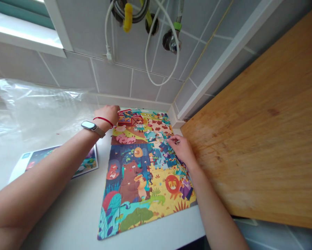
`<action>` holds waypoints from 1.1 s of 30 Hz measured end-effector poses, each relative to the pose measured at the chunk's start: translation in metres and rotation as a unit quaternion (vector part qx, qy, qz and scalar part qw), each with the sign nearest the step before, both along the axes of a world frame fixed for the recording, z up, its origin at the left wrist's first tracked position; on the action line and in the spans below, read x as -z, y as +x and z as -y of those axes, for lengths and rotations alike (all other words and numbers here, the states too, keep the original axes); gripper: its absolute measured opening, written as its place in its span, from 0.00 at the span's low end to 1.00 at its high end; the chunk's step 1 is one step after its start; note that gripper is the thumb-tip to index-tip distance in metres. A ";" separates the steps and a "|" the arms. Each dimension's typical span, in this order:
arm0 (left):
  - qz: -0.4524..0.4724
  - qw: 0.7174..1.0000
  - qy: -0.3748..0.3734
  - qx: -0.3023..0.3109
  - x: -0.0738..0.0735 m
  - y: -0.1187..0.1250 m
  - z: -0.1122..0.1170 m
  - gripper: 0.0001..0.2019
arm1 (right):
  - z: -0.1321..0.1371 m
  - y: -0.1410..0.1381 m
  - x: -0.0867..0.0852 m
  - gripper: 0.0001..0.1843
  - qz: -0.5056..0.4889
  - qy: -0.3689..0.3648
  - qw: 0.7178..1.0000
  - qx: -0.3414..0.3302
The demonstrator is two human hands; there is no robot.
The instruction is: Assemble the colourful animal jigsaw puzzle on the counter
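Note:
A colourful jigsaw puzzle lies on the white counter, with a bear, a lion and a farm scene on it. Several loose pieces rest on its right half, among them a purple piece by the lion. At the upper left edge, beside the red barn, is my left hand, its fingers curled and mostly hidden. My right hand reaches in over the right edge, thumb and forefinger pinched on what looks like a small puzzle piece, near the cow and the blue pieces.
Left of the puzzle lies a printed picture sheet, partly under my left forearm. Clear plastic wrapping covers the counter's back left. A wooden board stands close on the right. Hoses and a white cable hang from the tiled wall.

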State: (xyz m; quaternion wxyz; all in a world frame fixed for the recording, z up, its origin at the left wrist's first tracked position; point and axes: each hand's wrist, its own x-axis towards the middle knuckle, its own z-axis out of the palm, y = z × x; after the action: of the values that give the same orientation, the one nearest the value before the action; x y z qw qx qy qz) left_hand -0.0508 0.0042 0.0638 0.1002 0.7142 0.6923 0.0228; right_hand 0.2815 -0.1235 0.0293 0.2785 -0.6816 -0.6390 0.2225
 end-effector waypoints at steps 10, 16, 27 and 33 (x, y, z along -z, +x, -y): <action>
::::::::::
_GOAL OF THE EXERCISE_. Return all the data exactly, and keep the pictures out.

_SOLUTION TO THE PROBLEM_.
`<action>` holds waypoints from 1.1 s of 30 Hz measured end-effector poses, each relative to the pose measured at the chunk's start: translation in metres and rotation as a unit quaternion (vector part qx, qy, qz and scalar part qw), each with the sign nearest the step before, both along the axes of a world frame fixed for the recording, z up, its origin at the left wrist's first tracked position; on the action line and in the spans below, read x as -z, y as +x and z as -y of those axes, for lengths and rotations alike (all other words and numbers here, the states too, keep the original axes); gripper: its absolute measured opening, written as its place in its span, from 0.00 at the span's low end to 1.00 at its high end; the chunk's step 1 is one step after its start; note that gripper is the thumb-tip to index-tip distance in metres. A ";" separates the steps and a "|" the arms. Each dimension's typical span, in this order:
arm0 (left):
  - qz: -0.4524..0.4724
  - qw: 0.7174..1.0000
  - qy: -0.3748..0.3734
  - qx: -0.3023..0.3109
  - x: -0.0738..0.0735 m
  - y: -0.1187..0.1250 m
  - z: -0.1122..0.1170 m
  - gripper: 0.0001..0.2019
arm1 (right):
  - z: -0.1321..0.1371 m
  - y: -0.1410..0.1381 m
  - x: -0.0867..0.0852 m
  - gripper: 0.0001..0.1843
  - qz: -0.5056..0.4889
  - qy: -0.3689..0.3648
  - qw: 0.7178..1.0000
  - qx: -0.3414..0.3302
The demonstrator is two human hands; there is no robot.
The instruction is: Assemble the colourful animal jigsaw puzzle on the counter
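Note:
A colourful jigsaw puzzle lies on the white counter, with a bear, a lion and a farm scene on it. Several loose pieces rest on its right half, among them a purple piece by the lion. At the upper left edge, beside the red barn, is my left hand, its fingers curled and mostly hidden. My right hand reaches in over the right edge, thumb and forefinger pinched on what looks like a small puzzle piece, near the cow and the blue pieces.
Left of the puzzle lies a printed picture sheet, partly under my left forearm. Clear plastic wrapping covers the counter's back left. A wooden board stands close on the right. Hoses and a white cable hang from the tiled wall.
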
State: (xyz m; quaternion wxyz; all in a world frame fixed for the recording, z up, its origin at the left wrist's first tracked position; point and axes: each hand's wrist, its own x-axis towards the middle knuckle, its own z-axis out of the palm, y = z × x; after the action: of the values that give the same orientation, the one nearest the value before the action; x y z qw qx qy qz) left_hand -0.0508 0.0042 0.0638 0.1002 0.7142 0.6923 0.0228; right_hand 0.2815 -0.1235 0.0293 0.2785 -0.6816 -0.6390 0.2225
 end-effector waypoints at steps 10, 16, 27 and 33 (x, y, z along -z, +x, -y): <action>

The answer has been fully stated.